Aqui, onde o mundo se perde,
a saudade é como chuva fina,
perene de solidão e medo,
Aqui, onde o mundo se perde,
a saudade é como chuva fina,
perene de solidão e medo,
Entre tantas, a dor do vazio sem fundo,
a dor dos ninhos abandonados nos beirais,
a dor espalhada nas estradas sombrias,
uma tatuagem no corpo.
E, por não me bastar o silêncio,
a dor vem acompanhada de memória,
vespas roendo o cérebro latejante,
como se o cérebro fosse uma manga madura.
Todos celembram o sol vermelho do sertão,
ele anuncia a florada na mata, a festa dos papagaios,
as extensas e infinitas revoadas no poente.
Eu quero celebrar a vida roubada
- dos homens e dos bichos - ,
a febre, o vômito e o espasmo,
mas também o voo triste dos guarás
por sobre a baía de São Marcos.
De passagem pela casa, não há mais jardim,
apenas as folhas no terraço de vento.
A lembrança dos meus passos de cimento
ecoa sem as flores por dentro de mim.
Certo que derramo ainda os rios de pranto,
e que replanto os vasos abandonados
pelo tempo: trinta dias já são passados.
Quero a luz que me ficou no derradeiro espanto
de te perder no aço da longa caminhada,
sem que fossem as minhas súplicas ouvidas
no desespero da mão entrelaçada.
Queria mais tempo, mais calor da chegada,
mais abraços de reconciliações repetidas,
o aceno insistente no portão da entrada.
Aqui onde o medo e a solidão imperam
as flores ornamentam caminhos que não vão para lugar algum.
Adiante, pessoas falam no corredor da morte, indiferentes.
O crespúsculo chora por razões infinitas,
que atraem pardais depois da chuva.
Aqui onde o meu medo se impõe como um grito,
a noite se aproxima silenciosa, no pisar de um jaguar faminto.
E contemplando meus gestos sem sentido
as pessoas não enxergam o desespero de quem se atira do penhasco.

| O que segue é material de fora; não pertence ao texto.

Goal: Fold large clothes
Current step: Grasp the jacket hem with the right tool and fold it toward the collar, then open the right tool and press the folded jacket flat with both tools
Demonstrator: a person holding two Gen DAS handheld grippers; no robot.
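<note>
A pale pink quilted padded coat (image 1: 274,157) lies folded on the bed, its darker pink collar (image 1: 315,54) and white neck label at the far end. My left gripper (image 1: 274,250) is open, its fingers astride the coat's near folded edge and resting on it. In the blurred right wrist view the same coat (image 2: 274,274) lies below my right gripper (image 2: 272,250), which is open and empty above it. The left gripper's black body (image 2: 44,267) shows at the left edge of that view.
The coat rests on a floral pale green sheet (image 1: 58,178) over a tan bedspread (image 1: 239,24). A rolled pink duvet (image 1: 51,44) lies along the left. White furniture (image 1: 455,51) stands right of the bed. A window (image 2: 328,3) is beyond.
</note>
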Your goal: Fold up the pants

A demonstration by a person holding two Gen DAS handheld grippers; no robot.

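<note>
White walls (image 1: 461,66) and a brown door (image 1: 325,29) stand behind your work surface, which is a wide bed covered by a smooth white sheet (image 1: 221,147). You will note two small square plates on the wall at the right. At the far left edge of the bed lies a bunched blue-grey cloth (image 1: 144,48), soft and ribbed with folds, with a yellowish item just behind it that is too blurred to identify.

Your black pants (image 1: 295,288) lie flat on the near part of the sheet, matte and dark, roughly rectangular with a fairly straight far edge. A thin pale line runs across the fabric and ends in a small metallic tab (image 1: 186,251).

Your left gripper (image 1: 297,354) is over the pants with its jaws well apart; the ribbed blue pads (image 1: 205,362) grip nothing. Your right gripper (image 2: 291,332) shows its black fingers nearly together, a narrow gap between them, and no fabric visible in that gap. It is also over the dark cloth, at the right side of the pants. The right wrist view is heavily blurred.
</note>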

Aqui, onde pranteio o nada, como solidão infame,
meu corpo nu se encolhe na calçada fria e espera.
O tempo se mede pelas ausências.
Lugares vazios na mesa, cadeiras sem balanço,
redes sem ragidos de escápulas.
A humana lida é composta de saudades em fio,
muros em ruínas, casarões abandonados.
Cada falta vai se acomodando como as ervas nas frestas do piso,
a dor cansa e anestesia, até ao ponto de esvair-se da memória.
Como pedir que permaneça, se um grande amor aguarda
na outra margem do rio,
ansioso por festejar a dois a paixão da eterna juventude?
E a cada hora nos unimos e nos despedaçamos
feitos que somos de tempo e de solidão,
de chuvas e ventanias que sacodem as janelas.
Seria preciso outra vida para contar as lembranças.
Refazer caminho não é uma tarefa fácil, tem espinhos.
É como ouvir ao longe o latido de cães perdidos,
o cântico melancólico dos galos da madrugada.
Nenhum acalanto vence o frio das UTI's,
com seus humores sombrios escondidos
em cada sala coberta de névoa onde ecoam sons de violino.
E quando dispara o alerta do oxímetro
e na janela estaciona um lua ovalada e brilhante,
os anjos começam a cantar como pássaros belicosos.
Ditos e não ditos no limiar da vida,
quando o pulmão se recusa a testemunhar
a passagem dos peixes na piracema e o tropel dos cavalos.
Cada hora insone tem seu dia de chuva.
Cada torre tem seu dobrar de sino,
e cada alegria triste tem sua falta.
É bom andar nas ruas sem destino, o sol a contrapelo,
imune ao tempo de chumbo que derrete nas mãos.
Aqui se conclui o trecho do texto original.